Espera-se deste “Universo” respostas que o mesmo não pode dar? E que
nenhum sistema forneceu?
Reconhece
o autor que “A cibercultura surge como a solução parcial para os problemas da
época anterior, mas constitui em si mesma um imenso campo de problemas e de
conflitos para os quais nenhuma perspectiva de solução global já pode ser
traçada claramente. As relações com o saber, o trabalho, o emprego, a moeda, a
democracia e o Estado devem ser reinventadas, para citar apenas algumas das
formas sociais mais brutalmente atingidas”. (Lévy, n.p.) Em relação a esta
temática, veja-se por exemplo como o espaço pessoal foi invadido pelo laboral;
como a educação e o saber em linhas gerais tem vindo a sofrer alterações, como
as democracias emergem, se alimentam e retroalimentam neste sistema, como o
mundo laboral se tem alterado e a economia se tem alicerçado nesta Universalidade
construída.
Não faria
sentido num comentário desta natureza não abordarmos a questão da educação,
seja no seu aspeto formal, seja no informal. Se na educação formal o
ciberespaço abriu imensas possibilidades como o ensino a distância, a verdade é
que a sua importância é cada vez maior no que à educação informal diz respeito.
A visão de
Lévy é a de que o fosso entre ensino presencial e a distância seria cada vez
menor pois “o uso das redes de telecomunicação e dos suportes multimídia
interativos vem sendo progressivamente integrado às formas mais clássicas de
ensino. A aprendizagem a distância foi durante muito tempo o "estepe"

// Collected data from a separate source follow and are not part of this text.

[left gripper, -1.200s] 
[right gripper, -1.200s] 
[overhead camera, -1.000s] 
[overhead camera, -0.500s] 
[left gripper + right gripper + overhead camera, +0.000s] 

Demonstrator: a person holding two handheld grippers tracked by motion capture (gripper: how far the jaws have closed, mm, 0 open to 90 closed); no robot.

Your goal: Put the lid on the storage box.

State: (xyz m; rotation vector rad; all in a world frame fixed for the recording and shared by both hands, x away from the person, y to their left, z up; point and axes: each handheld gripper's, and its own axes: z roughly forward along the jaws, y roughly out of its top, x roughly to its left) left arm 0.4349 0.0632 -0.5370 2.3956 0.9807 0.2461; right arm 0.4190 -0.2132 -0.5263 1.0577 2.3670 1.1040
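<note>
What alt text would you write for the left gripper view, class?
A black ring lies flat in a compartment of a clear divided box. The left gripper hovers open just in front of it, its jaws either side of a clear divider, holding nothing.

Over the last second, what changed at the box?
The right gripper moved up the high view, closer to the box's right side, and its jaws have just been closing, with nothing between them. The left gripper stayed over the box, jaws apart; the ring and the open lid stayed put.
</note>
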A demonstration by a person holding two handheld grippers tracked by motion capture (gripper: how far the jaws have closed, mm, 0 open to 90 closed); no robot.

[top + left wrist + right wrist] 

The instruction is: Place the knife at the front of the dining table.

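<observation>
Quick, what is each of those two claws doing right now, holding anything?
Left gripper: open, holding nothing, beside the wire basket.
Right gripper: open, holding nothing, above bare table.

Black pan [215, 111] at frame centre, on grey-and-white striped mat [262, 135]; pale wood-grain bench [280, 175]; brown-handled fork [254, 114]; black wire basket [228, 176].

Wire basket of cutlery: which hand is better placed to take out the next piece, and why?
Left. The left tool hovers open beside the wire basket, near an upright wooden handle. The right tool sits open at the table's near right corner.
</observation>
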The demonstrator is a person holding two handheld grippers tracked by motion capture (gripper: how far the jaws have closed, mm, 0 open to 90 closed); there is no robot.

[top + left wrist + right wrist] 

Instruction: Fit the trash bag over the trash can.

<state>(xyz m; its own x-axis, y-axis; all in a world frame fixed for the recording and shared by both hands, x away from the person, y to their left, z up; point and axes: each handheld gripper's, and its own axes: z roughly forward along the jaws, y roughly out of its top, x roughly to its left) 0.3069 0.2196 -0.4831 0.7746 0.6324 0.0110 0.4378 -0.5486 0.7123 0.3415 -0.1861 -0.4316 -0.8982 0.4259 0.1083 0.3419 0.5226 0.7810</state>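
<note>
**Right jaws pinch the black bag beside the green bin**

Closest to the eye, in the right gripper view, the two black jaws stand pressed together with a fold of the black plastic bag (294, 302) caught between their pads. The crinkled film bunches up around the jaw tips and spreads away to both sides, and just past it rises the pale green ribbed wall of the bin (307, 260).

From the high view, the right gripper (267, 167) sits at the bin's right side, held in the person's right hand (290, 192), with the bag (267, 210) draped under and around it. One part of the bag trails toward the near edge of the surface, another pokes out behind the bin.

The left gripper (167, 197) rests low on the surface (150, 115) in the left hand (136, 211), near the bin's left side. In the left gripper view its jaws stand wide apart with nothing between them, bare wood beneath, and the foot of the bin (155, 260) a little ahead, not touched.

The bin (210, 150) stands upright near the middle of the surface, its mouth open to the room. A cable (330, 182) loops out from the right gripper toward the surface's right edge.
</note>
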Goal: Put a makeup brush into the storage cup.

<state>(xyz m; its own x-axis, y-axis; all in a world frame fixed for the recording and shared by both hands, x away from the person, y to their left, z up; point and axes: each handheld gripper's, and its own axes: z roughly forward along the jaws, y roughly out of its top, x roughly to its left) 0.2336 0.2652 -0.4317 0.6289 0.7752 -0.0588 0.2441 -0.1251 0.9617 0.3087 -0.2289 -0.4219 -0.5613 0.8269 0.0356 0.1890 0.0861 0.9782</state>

do ensino; em breve irá tornar-se, senão a norma, ao menos a ponta de lança.”
Esta
posição de Lévy começa a realizar-se…mas ainda de modo incipiente.
Esperava-se que na atualidade a
pandemia tivesse aberto os espíritos com o ensino remoto e a partir desta
experiência de emergência se vislumbrasse no horizonte alterações
significativas e significantes. Tal não aconteceu, mas estamos cada vez mais
perto.
Lévy
defende a aprendizagem cooperativa mediada pelo computador como precursora da
inteligência coletiva. E percebe-se porquê. A partilha de materiais em bancos
de dados e a aprendizagem conjunta de professores (alteração do seu papel) e
alunos, potencia a construção deste tipo de inteligência. Há um descentramento
do papel clássico do professor e da postura do aluno.
Para o
autor, mais importante do que a questão do presencial ou a distância “É a
transição de uma educação e uma formação estritamente institucionalizadas (a
escola, a universidade) para uma situação de troca generalizada dos saberes, o
ensino da sociedade por ela mesma, de reconhecimento autogerenciado, móvel e
contextual das competências”. (Lévy, n.p.). A cibercultura alimenta-se destas
interações e a noção de uma aprendizagem contextualizada num determinado tempo
e espaço, dilui-se, surgindo a necessidade de uma aprendizagem ao longo da
vida, a par da desconstrução das profissões para a vida que desaparecem aos
poucos do imaginário e prática coletiva.
Tendo em
conta que a cibercultura faz emergir novas formas de aquisição de saberes, é
fundamental que a par deste novo sistema de formação, exista igualmente um novo
sistema de acreditação. No fundo, o ciberespaço e a cibercultura trouxeram
consigo alterações significativas na noção estabilizada de educação/formação.
Para terminar, podemos almejar que a
cibercultura resolva os problemas da natureza humana?
Consideramos que não. Mas é
exatamente nessa raiz que reside a esperança da Humanidade. Num vídeo onde
reflete sobre estes temas, afirma Lévy “É como se quiséssemos dizer que o espírito só existe
depois dos computadores”.
Muito
teríamos ainda para analisar em Lévy, mas somos obrigados a parar. Temos
consciência que o entusiamo se apoderou de nós.
O que se
pretendeu foi fornecer um olhar/ visão, como se de um drone se tratasse e despertar a
vontade de quem lê ( e a nossa), de continuar a explorar esta temática.